Labor Secretary Silvestre Bello III reiterated on Thursday that the deployment ban to the Kingdom of Saudi Arabia has not been lifted, adding that the newly created Department of Migrant Workers (DMW) cannot impose any policy pending the full constitution of the new department.
In a fresh rebuke of appointive DMW Secretary Abdullah Mama-o, Executive Secretary Salvador Medialdea upheld Bello’s stance maintaining the status quo, including the suspension of processing of newly hired household service workers bound for Saudi Arabia.
In a memorandum issued last week, Medialdea again advised Mama-o that the DMW has yet to be fully constituted and therefore cannot impose any policy on any agency that the new department would subsume later on.
Medialdea was referring to DMW Department Order No. 4, Series of 2022 dated April 25, which purportedly lifted the ban on deployment to the Kingdom of Saudi Arabia (KSA), and DMW Advisory No. 3, Series of 2022 dated April 18, which enumerated the insurance providers accredited by the Insurance Commission to provide enhanced insurance coverage to OFWs.

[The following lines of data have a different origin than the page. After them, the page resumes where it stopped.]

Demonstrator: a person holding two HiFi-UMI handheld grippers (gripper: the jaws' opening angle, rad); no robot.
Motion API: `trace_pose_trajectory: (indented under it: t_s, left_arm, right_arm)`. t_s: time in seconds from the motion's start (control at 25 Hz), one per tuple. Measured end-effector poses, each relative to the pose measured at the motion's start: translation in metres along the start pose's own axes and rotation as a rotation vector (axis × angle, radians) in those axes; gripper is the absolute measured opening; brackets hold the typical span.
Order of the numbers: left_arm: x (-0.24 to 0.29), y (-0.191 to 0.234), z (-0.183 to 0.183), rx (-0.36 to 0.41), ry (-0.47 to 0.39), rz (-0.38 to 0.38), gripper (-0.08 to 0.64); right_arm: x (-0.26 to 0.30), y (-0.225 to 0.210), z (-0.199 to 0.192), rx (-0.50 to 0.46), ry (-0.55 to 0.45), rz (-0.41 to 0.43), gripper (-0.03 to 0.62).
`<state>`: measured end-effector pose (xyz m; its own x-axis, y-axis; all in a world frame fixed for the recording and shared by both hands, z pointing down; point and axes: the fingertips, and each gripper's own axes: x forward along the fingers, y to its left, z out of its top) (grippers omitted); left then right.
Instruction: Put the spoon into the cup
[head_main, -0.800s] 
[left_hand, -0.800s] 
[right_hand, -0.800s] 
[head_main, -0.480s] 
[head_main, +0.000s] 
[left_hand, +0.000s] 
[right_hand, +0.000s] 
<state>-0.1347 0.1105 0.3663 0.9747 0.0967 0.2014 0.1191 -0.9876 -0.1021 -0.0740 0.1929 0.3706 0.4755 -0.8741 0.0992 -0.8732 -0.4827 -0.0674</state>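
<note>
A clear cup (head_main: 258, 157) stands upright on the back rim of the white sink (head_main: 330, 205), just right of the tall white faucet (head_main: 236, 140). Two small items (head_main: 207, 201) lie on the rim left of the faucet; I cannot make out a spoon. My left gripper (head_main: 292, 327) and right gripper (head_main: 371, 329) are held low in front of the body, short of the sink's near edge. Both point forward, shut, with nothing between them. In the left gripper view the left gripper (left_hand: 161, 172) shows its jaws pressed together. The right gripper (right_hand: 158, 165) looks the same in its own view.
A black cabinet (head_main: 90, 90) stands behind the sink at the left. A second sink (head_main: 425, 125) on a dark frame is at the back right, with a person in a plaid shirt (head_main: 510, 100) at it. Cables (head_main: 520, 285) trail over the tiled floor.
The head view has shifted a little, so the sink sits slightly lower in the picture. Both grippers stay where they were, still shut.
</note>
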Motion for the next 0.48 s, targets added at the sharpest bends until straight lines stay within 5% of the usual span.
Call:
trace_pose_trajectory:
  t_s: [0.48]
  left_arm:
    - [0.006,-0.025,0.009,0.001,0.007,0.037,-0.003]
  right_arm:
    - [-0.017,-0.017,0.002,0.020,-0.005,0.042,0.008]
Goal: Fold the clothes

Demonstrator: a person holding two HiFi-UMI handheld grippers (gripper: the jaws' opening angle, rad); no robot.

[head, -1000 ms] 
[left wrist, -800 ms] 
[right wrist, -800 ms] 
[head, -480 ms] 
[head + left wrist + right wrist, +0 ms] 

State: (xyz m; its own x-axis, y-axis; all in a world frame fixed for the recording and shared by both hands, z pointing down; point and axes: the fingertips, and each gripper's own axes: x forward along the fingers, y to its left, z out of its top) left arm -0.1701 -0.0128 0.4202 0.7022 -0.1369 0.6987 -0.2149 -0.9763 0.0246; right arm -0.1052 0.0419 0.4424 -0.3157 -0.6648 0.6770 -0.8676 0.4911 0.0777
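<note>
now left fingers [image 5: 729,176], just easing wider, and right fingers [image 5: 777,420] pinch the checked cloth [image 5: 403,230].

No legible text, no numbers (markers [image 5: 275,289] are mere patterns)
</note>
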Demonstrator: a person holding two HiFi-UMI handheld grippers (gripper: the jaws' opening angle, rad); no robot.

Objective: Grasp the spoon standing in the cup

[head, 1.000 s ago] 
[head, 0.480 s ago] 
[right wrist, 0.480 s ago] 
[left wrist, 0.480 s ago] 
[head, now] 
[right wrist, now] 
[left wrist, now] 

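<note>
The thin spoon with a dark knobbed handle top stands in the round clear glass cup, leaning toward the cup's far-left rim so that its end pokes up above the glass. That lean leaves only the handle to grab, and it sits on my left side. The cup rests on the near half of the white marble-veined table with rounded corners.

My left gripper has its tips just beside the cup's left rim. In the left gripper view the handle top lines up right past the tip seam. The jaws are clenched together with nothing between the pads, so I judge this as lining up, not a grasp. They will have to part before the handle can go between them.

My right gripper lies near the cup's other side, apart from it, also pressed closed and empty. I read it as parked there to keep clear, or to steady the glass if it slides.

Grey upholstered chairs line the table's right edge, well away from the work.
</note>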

“Considering that the DMW has not been constituted yet, the DMW Secretary may not impose any policy on the government entities/agencies enumerated in Section 19 of RA No. 11641, since the said entities/agencies continue to exist separately until the DMW is constituted,” the memorandum stated.
Under Section 23 of the DMW law, the DMW could not be constituted without an appropriation in the 2023 General Appropriations Act, as well as the implementing rules and regulations, and a staffing pattern.
In a separate letter to Mama-o, Medialdea reiterated that the implementing rules and regulations submitted by the Transition Committee was approved by the President and was cleared with him prior to its publication.
Bello earlier clarified that the Department of Labor and Employment and the Philippine Overseas Employment Administration Governing Board did not impose a ban on the deployment of migrant workers to KSA.
The Labor chief clarified that he merely directed the Philippine Overseas Labor Offices in Riyadh, Al Khobar, and Jeddah to temporarily suspend the verification of employment documents of newly-hired household service workers bound for the Middle East kingdom.